◆ **Given data**
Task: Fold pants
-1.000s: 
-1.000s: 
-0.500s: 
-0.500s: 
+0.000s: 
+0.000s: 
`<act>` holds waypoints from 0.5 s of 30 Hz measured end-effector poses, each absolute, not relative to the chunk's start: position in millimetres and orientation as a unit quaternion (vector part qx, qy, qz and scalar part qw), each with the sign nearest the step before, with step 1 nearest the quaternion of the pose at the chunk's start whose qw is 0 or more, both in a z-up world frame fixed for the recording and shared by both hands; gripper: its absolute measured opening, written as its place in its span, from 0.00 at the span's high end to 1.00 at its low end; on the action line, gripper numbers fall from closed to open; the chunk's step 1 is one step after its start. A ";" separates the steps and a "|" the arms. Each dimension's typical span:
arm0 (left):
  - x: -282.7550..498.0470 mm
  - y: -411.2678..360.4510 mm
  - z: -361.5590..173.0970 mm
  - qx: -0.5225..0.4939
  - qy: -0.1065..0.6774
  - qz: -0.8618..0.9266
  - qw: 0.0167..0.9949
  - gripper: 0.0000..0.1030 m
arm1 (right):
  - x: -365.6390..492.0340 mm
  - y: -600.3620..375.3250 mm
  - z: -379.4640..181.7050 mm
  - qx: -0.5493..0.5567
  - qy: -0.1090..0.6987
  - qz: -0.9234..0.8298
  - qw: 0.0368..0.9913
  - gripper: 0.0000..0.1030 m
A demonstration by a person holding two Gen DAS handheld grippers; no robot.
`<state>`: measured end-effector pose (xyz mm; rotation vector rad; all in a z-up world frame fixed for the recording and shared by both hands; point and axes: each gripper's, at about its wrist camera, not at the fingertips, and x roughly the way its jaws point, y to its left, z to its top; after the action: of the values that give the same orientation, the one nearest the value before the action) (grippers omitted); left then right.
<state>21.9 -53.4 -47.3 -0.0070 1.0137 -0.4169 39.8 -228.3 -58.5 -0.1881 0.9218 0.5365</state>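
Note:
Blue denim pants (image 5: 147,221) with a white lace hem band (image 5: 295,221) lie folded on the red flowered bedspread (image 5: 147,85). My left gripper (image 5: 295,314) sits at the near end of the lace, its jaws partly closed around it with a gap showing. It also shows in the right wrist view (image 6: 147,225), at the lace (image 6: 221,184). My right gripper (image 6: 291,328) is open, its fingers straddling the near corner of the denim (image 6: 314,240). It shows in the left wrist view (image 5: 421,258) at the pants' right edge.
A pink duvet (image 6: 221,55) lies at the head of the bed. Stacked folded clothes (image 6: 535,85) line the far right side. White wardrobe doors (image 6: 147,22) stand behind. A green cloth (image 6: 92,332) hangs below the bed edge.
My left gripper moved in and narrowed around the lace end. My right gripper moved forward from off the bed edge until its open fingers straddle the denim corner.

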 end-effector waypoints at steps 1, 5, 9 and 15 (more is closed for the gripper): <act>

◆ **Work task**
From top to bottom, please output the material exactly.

◆ **Exercise response**
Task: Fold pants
-1.000s: 
-1.000s: 
-0.500s: 
-0.500s: 
+0.000s: 
+0.000s: 
`<act>` holds waypoints from 0.5 s of 30 Hz measured end-effector poses, each absolute, not relative to the chunk's start: position in millimetres and orientation as a unit quaternion (vector part qx, qy, qz and scalar part qw), each with the sign nearest the step before, with step 1 nearest the quaternion of the pose at the chunk's start whose qw is 0 or more, both in a z-up world frame fixed for the recording and shared by both hands; gripper: its absolute measured opening, written as its place in its span, from 0.00 at the span's high end to 1.00 at its low end; on the action line, gripper numbers fall from closed to open; the chunk's step 1 is one step after its start. A ";" separates the steps and a "|" the arms. Each dimension's typical span:
arm0 (left):
  - x: -282.7550..498.0470 mm
  - y: -411.2678..360.4510 mm
  - z: -361.5590..173.0970 mm
  - qx: -0.5225..0.4939
  - qy: -0.1065..0.6774
  - qz: -0.8618..0.9266
  - qw: 0.0167..0.9949
  - gripper: 0.0000..0.1030 m
arm1 (right):
  - x: -365.6390..492.0340 mm
  - y: -600.3620..375.3250 mm
  - z: -379.4640..181.7050 mm
  - qx: -0.5493..0.5567
  - qy: -0.1090..0.6987
  - qz: -0.9234..0.8298
  - qw: 0.0368..0.9913
  - gripper: 0.0000..0.1030 m
A demonstration by a person holding two Gen DAS handheld grippers; no robot.
`<state>`: measured end-effector pose (xyz mm; rotation vector rad; all in a z-up world frame fixed for the recording and shared by both hands; point and axes: each gripper's, at about its wrist camera, not at the fingertips, and x roughly the way its jaws point, y to its left, z to its top; after the action: of the values that give the same orientation, the one nearest the value before the action) (grippers omitted); left then right.
<state>21.9 -53.4 -47.3 -0.0070 1.0137 -0.4169 39.8 -228.3 -58.5 -0.1881 0.9218 0.5365</state>
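Note:
Blue denim pants (image 5: 147,221) with a white lace hem band (image 5: 295,221) lie folded on the red flowered bedspread (image 5: 147,85). My left gripper (image 5: 295,314) sits at the near end of the lace, its jaws partly closed around it with a gap showing. It also shows in the right wrist view (image 6: 147,225), at the lace (image 6: 221,184). My right gripper (image 6: 291,328) is open, its fingers straddling the near corner of the denim (image 6: 314,240). It shows in the left wrist view (image 5: 421,258) at the pants' right edge.
A pink duvet (image 6: 221,55) lies at the head of the bed. Stacked folded clothes (image 6: 535,85) line the far right side. White wardrobe doors (image 6: 147,22) stand behind. A green cloth (image 6: 92,332) hangs below the bed edge.
My left gripper moved in and narrowed around the lace end. My right gripper moved forward from off the bed edge until its open fingers straddle the denim corner.
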
 end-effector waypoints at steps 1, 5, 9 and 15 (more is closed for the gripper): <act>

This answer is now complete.